## ABOUT THIS TASK
Give the data below again exactly, and drop each picture from it.
* * *
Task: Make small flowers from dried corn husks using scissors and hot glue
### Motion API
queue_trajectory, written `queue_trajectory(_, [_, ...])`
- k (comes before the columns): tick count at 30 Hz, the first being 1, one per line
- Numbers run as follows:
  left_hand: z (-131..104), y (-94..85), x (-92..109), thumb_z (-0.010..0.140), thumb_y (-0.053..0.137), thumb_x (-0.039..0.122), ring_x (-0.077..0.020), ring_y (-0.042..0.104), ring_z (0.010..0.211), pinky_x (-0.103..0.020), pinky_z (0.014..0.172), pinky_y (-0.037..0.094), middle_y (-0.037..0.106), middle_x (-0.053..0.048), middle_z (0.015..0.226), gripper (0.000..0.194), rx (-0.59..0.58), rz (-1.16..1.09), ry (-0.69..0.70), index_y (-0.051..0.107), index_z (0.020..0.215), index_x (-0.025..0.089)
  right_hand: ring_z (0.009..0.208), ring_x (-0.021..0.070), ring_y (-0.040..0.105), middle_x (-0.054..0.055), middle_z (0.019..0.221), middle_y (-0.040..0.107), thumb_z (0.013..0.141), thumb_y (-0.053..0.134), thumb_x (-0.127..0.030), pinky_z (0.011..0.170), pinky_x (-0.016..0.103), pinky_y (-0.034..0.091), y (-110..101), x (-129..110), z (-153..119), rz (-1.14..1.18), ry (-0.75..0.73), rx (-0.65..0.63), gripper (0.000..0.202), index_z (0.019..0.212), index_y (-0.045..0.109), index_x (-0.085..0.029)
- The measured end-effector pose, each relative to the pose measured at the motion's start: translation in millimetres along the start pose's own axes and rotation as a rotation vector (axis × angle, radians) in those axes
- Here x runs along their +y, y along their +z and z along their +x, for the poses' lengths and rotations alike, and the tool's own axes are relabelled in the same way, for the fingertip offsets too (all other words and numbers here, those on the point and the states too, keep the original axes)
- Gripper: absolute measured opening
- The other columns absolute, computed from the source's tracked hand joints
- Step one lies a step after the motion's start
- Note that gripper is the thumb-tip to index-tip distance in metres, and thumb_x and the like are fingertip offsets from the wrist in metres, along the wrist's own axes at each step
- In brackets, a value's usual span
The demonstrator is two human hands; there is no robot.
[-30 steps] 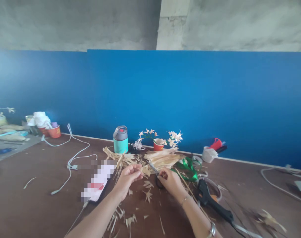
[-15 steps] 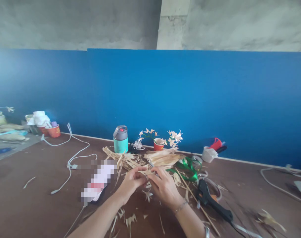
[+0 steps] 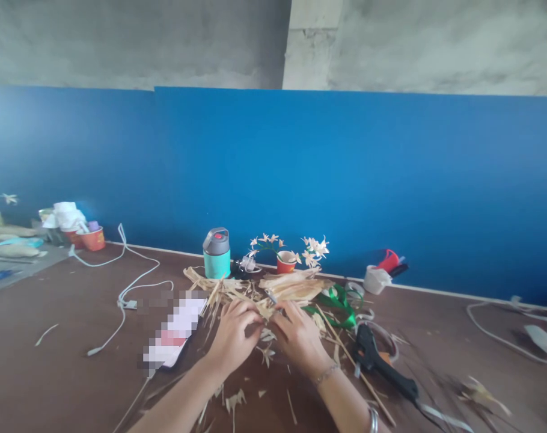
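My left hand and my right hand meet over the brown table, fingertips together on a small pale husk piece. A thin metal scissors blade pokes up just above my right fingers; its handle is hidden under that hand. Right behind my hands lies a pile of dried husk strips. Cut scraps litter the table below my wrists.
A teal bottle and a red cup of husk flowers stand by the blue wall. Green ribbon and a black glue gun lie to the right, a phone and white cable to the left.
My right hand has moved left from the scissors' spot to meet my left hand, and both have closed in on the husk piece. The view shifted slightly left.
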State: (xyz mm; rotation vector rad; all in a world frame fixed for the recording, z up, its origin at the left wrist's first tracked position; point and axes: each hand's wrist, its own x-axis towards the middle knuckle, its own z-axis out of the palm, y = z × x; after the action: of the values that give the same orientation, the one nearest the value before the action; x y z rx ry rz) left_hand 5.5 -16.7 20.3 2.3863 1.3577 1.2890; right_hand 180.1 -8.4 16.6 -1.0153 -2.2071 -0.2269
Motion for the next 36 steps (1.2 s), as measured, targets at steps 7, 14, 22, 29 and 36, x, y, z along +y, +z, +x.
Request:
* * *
## ANSWER BOX
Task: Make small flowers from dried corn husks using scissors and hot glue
### Motion API
queue_trajectory, written `queue_trajectory(_, [_, ...])`
- k (comes before the columns): tick count at 30 Hz, the first being 1, one per line
- Numbers run as follows:
  left_hand: z (-131..104), y (-94..85), x (-92..109), thumb_z (-0.010..0.140), thumb_y (-0.053..0.137), thumb_x (-0.039..0.122), ring_x (-0.077..0.020), ring_y (-0.042..0.104), ring_z (0.010..0.211), pinky_x (-0.103..0.020), pinky_z (0.014..0.172), pinky_y (-0.037..0.094), middle_y (-0.037..0.106), middle_x (-0.053..0.048), middle_z (0.015..0.226), gripper (0.000..0.194), rx (-0.59..0.58), rz (-1.16..1.09), ry (-0.69..0.70), index_y (-0.051..0.107), index_z (0.020..0.215), index_x (-0.025..0.089)
  right_hand: ring_z (0.009..0.208), ring_x (-0.021..0.070), ring_y (-0.040..0.105), middle_x (-0.054..0.055), middle_z (0.019..0.221), middle_y (-0.040..0.107), thumb_z (0.013..0.141), thumb_y (-0.053..0.134), thumb_x (-0.127..0.030), pinky_z (0.011..0.170), pinky_x (-0.016..0.103), pinky_y (-0.034..0.091), y (-110..101), x (-129..110), z (-153..119), rz (-1.14..1.18), ry (-0.75..0.73), rx (-0.65..0.63), gripper (0.000..0.202), index_z (0.019..0.212), index_y (-0.045..0.109), index_x (-0.085..0.029)
- The measured end-effector pose, each relative to the pose measured at the motion's start: translation in millimetres along the start pose's own axes and rotation as a rotation vector (axis × angle, radians) in those axes
- Here x runs along their +y, y along their +z and z along their +x, for the poses' lengths and rotations alike, and the tool's own axes are relabelled in the same way, for the fingertip offsets too (all other words and numbers here, those on the point and the states too, keep the original axes)
- Gripper: absolute measured opening
- The other columns absolute, computed from the source's tracked hand joints
- Step one lies a step after the motion's start
- Note that gripper is the thumb-tip to index-tip distance in metres, and thumb_x and the like are fingertip offsets from the wrist in metres, along the wrist's own axes at each step
- In brackets, a value's usual span
The demonstrator is two human hands; there is no robot.
[-30 steps] 
[-15 steps] 
[+0 steps] 
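My left hand and my right hand meet over the brown table, fingertips together on a small pale husk piece. A thin metal scissors blade pokes up just above my right fingers; its handle is hidden under that hand. Right behind my hands lies a pile of dried husk strips. Cut scraps litter the table below my wrists.
A teal bottle and a red cup of husk flowers stand by the blue wall. Green ribbon and a black glue gun lie to the right, a phone and white cable to the left.
My right hand has moved left from the scissors' spot to meet my left hand, and both have closed in on the husk piece. The view shifted slightly left.
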State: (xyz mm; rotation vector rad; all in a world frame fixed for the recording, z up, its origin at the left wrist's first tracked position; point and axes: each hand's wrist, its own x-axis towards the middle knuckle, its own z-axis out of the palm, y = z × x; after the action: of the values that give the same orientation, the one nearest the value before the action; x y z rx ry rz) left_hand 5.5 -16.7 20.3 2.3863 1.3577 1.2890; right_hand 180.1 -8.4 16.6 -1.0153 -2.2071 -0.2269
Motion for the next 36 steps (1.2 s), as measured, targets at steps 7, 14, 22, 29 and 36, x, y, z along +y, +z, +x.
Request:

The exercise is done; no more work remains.